帝国データバンクは、女性登用に対する企業の意識調査を実施してその結果をまとめた。
調査は、製造業や卸売業など全国の企業3万社を対象に実施し、1万8598社から回答を得た。有効回答率は62.0%だった。
自社の従業員に占める女性の割合を聞いたところ「10%以上30%未満」と回答した企業は1万395社中、4455社と、構成比42.9%で最多となった。「10%未満」が20.9%、「30%以上50%未満」が19.2%で続いた。「0%(全員男性)」(2.5%)を合わせると、女性従業員割合が「30%未満」の企業が66.3%となった。
女性従業員割合を規模別にみると、「30%未満」は「中小企業」全体の64.5%に対して、「大企業」は72.3%となっており、従業員の女性割合は大企業の方が低いことが明らかとなった。ただ、「0%(全員男性)」は中小企業の方が多かった。
「30%未満」を業界別にみると、「建設」と「運輸・倉庫」が突出して高い。「50%以上」では「小売」は4割近くに達しており、各業界の特性が顕著に現れる結果となった。
自社の管理職(課長相当職以上)に占める女性の割合を尋ねたところ、「0%(全員男性)」が47.6%で最多。「5%未満」(23.9%)、「5%以上10%未満」(9.6%)が続き、これらを合わせると、女性管理職が「10%未満」の企業は81.1%にのぼった。
特に「10%未満」を規模別にみると、「中小企業」が78.8%だったのに対して、「大企業」が88.7%と10ポイント近く高く、大企業における女性登用の割合が低い結果となった。「0%(全員男性)」では「中小企業」の方が多かった。

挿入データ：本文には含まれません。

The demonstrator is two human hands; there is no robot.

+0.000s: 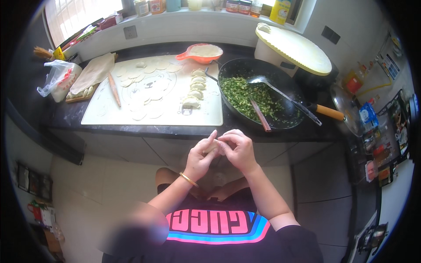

業界別では「農・林・水産」が97.3%で最も高く、「運輸・倉庫」(88.7%)、「建設」(85.8%)、「製造」(85.3%)が続いた。企業の約4割で女性従業員割合が半数を超えていた「小売」についても、女性管理職割合が「10%未満」の企業は67.8%と3社に2社にのぼっている。
自社の女性管理職割合は5年前と比較して、どのように変わったか聞いたところ、割合が「増加した」と回答した企業が1万0395社中、1748社で、全体の16.8%にとどまった。逆に「減少した」企業は4.3%、「変わらない」とする企業が72.1%と多数を占めており、7割以上の企業は過去5年間で女性の管理職登用に変化はなかった。
現在と比較して今後どのように変わると考えているか聞いたところ、割合が「増加する」と回答した企業は22.0%となり、5社に1社が女性管理職の割合が増えるとみている。また「減少する」(1.0%)、「変わらない」(59.7%)は過去5年間の結果と比較すると減少している。企業の約6割は、女性管理職の割合は変わらないとみているものの、女性の管理職登用については、拡大していくと考える傾向が強い。
今後「増加する」と考えている企業を規模別にみると、「大企業」が29.2%と「中小企業」の19.8%より9.4ポイント高い。現在、女性の管理職登用が進んでいない大企業でも、将来的に女性の管理職登用が進む可能性がある。